# Task to carry out:
Excluding pictures, reproduce word for word the lines from the one containing "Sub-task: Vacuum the" through the end of the material below.

(Data provided Opens)

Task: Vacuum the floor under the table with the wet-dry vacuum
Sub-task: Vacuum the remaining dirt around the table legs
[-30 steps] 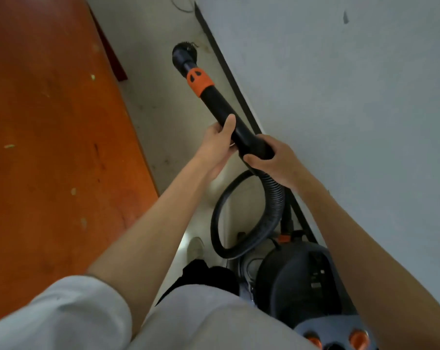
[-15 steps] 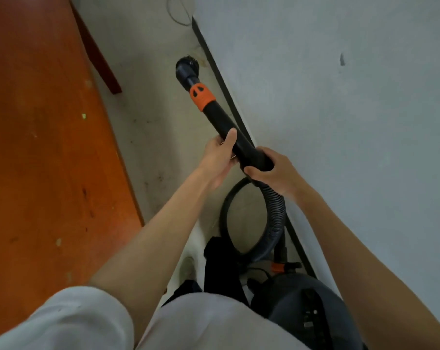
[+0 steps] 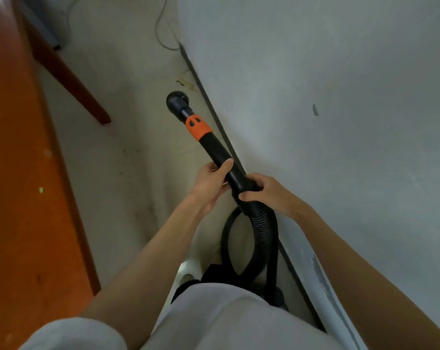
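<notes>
Vacuum wand (image 3: 218,152), black with an orange collar (image 3: 198,128), angled down toward pale floor (image 3: 117,152) beside the wall's dark baseboard (image 3: 213,117). Round brush nozzle (image 3: 176,99) at the far end, close to the floor. Left hand (image 3: 212,183) wrapped around mid-wand; right hand (image 3: 267,192) gripping where ribbed hose (image 3: 261,228) joins, hose looping near. Orange-brown table (image 3: 24,173) at left, its leg (image 3: 72,82) slanting to the floor.

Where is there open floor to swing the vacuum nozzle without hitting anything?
Open floor lies between the table leg and the brush nozzle. It is tight along the baseboard, where a cable trails, and near the feet, where the hose loops below the left hand and right hand.
</notes>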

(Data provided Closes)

# Result:
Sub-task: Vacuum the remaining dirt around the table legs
[-30 steps] 
[-15 steps] 
[+0 steps] 
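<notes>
Vacuum wand (image 3: 218,152), black with an orange collar (image 3: 198,128), angled down toward pale floor (image 3: 117,152) beside the wall's dark baseboard (image 3: 213,117). Round brush nozzle (image 3: 176,99) at the far end, close to the floor. Left hand (image 3: 212,183) wrapped around mid-wand; right hand (image 3: 267,192) gripping where ribbed hose (image 3: 261,228) joins, hose looping near. Orange-brown table (image 3: 24,173) at left, its leg (image 3: 72,82) slanting to the floor.

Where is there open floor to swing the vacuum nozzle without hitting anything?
Open floor lies between the table leg and the brush nozzle. It is tight along the baseboard, where a cable trails, and near the feet, where the hose loops below the left hand and right hand.
</notes>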

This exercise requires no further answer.